Session sizing limits cognitive overload
Study time is grouped into sessions based on your chosen minutes per block. A 60 minute session keeps switching costs low, while a 90 minute session suits deeper practice sets. The “max topics per session” limit prevents multitasking and encourages finishing a topic cycle before moving on. When available practice time is short, the plan automatically falls back to targeted drills.
Mock cadence tightens as the exam nears
The schedule increases mock testing frequency as the available window shrinks. With more than four weeks, mocks appear about every two weeks. Inside four weeks, cadence shifts to weekly, then every three study days, and finally every two study days in the final week. This produces more timed exposure, faster feedback, .
Coverage indicators support realistic replanning
The preview reports planned study days, daily hours, review percentage, and estimated early topic coverage. If coverage looks low, you can raise weekly hours, add study days, or reduce buffer days. If coverage is high but accuracy is still weak, increase review by improving error logging and spaced repetition quality. Updating accuracy weekly keeps the plan responsive to real performance. A practical benchmark is completing at least 40 timed questions per week and reviewing 100% of missed items within 48 hours, then reattempting them after three days. Track streaks, and protect sleep before big tests.
How should I estimate topic difficulty counts?
Use your syllabus or past mock results. Mark topics easy if you solve most questions quickly, medium if you need notes, and hard if errors repeat. Reclassify weekly as performance improves.
What weekly hours are realistic for full-time students or workers?
Start with 6–12 hours weekly for steady progress. If your exam is within 14 days, increase hours or study days, and prioritize timed sets plus correction time.
Why does the plan allocate so much review time?
Low accuracy signals weak retention. The calculator increases review to strengthen recall through spaced repetition and error correction. As accuracy rises, the review share naturally falls toward the base level.

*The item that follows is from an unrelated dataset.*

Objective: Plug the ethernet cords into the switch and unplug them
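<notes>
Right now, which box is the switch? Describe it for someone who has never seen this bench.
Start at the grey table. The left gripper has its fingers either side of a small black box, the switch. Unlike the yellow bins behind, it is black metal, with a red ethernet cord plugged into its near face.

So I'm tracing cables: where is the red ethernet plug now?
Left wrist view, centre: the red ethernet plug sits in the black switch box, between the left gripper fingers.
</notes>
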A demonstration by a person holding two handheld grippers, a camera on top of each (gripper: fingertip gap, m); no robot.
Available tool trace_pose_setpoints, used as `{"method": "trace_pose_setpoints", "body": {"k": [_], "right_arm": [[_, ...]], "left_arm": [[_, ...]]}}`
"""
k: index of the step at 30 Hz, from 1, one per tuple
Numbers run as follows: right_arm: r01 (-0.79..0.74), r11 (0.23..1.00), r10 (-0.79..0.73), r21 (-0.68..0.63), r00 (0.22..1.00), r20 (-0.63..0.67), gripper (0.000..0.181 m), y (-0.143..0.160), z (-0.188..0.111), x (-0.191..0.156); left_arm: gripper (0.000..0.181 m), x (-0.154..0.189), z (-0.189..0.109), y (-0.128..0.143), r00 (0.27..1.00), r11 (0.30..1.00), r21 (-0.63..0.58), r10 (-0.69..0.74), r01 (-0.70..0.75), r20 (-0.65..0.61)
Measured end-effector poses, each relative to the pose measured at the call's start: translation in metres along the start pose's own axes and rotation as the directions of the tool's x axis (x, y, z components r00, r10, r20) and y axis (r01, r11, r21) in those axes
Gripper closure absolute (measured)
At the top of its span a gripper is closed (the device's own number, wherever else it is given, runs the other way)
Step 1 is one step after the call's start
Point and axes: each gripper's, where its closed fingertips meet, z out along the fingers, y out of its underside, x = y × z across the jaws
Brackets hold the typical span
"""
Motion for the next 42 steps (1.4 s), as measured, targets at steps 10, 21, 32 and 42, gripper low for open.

How do I use buffer days before the exam?
Reserve them for high-yield revision: formula sheets, flashcards, error logs, and two short timed sets. Avoid learning brand-new topics unless they are heavily tested.
Can I follow the schedule if I miss a study day?
Yes. Skip the missed day, keep the next planned session, and add a short catch-up block to review mistakes. Do not double the number of topics in one session.
What should I update to keep the schedule adaptive?
Update recent accuracy and your readiness score each week. Adjust difficulty counts when weak areas change, and revise weekly hours after major commitments. Regenerate the plan to reflect the new inputs.